Derken... Ümmü Gülsüm adında bir kıza sevdalandı. Herhangi bir işi olmadığı içinde kızı babasından istemek yerine kaçırmak zorunda kaldı. Evin geçimi başa düşünce, çalışmak gerektiğini anladı, bir terzinin yanında çırak olarak çalışmaya başladı.
Evliliğinin ikinci yılında bir kızları oldu. Kadir gecesi doğduğu için de adını Kadriye koydular.
İyi kötü kimseye muhtaç olmadan geçinip gidiyorlardı ki, şanssızlık yine yakasını bırakmadı. Arkadaşlarıyla bir Pazar günü eğlenmek üzere ava gittiler. Bir ara bir tüfek patlaması duyuldu, kimse nasıl olduğunu anlayamadan Ahmet yere devrildi. Arkadaşlarından birinin tüfeğinden çıkan saçmalar kalçasını delik deşik etmişti. Bir yıla yakın bir süre koltuk değnekleriyle dolaştı. O yıl askerlik zamanı da gelip çattı. 1954 yılında Mamak Muhabere Okulu'nda vatani görevine başladı. Terzi oluşu askerde işine yaramıştı. İki yıl boyunca bölükte terzi olarak görev yaptı, dolayısıyla sanatını ilerletme olanağı buldu.
Terhis olduktan sonra Şarkışla'da bir dükkan açıp terziliğe başladı. Tam işleri düzene girmeye başlamıştı ki, karısı hastalandı. Doktor - doktor dolaşıyor, bir türlü çare bulamıyordu. Başladı yangıyla çalıp söylemeye...
Yine böyle çalıp söyleyip yorgun düştüğü bir gece rüyasında Ehrama bürünmüş bir pir, sırtını sıvazladı "Bundan sonra senin adın Sefil Selimi olsun; Duası benden, devası Allah'tan" dedi ve çekilip gitti.
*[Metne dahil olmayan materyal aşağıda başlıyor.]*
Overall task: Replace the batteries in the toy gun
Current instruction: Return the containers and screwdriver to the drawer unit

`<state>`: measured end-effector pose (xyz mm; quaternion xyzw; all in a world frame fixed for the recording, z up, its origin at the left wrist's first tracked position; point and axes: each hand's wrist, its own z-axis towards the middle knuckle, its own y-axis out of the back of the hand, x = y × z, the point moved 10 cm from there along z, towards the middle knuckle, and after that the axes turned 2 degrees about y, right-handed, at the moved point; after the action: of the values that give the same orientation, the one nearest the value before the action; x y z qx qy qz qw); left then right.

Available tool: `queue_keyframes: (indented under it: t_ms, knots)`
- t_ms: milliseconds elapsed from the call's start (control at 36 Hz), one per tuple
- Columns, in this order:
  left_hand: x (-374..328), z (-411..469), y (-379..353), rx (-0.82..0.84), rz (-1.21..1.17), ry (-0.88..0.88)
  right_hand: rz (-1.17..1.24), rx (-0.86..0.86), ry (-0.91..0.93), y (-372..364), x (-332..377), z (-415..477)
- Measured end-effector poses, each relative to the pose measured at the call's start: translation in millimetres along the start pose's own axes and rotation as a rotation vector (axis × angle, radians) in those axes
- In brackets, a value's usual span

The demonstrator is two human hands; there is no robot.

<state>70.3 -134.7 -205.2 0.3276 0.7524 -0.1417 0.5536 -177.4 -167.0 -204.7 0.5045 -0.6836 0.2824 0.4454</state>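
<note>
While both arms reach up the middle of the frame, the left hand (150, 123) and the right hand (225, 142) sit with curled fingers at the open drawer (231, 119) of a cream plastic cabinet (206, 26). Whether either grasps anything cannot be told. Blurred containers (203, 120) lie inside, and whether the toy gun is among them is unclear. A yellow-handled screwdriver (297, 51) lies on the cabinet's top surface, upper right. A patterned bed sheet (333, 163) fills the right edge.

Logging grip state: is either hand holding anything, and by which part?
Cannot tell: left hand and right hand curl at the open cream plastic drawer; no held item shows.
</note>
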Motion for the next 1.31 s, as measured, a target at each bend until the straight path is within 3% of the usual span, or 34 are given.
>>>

Sabah kalktığında bir rahatlama hissetti, eşinin de iyileşmeye başladığını gördü. Kısa bir süre içinde Ümmü Gülsüm tamamen iyileşti. Ahmet'in de morali giderek düzeldi. O şevkle ve Selimi mahlasıyla çok çarpıcı şiirler söyledi. O hızla ilk kitabı olan "Yar Badesi" ni tamamladı ve 1963 yılında okuyucularıyla ilk köprüyü kurdu. Giderek Ozanların ve sanatçıların arasında saygın bir yer edindi. 1966'da Konya'da düzenlenen Aşıklar Bayramı'na katıldı, çok başarılı oldu. Bu arada "Kevser Irmağı" ve "Ah Edip Çırpınan Bülbüle Döndüm" türkülerini de 1966 yılında yine Şarkışla'lı olan sanatçı İhsan Öztürk, o dönemin ünlü sanatçılarından Nurettin Dadaloğlu'na vererek Plağa okuttu. 1968 yılında turist olarak Hollanda'ya gitti. 1972 yılına kadar orada çalıştı. Daha sonra memleketine döndü. Orada biriktirdiği paralarla Sivas'ta bir kese kağıdı atölyesi ile satış mağazası kurarak ticarete başladı.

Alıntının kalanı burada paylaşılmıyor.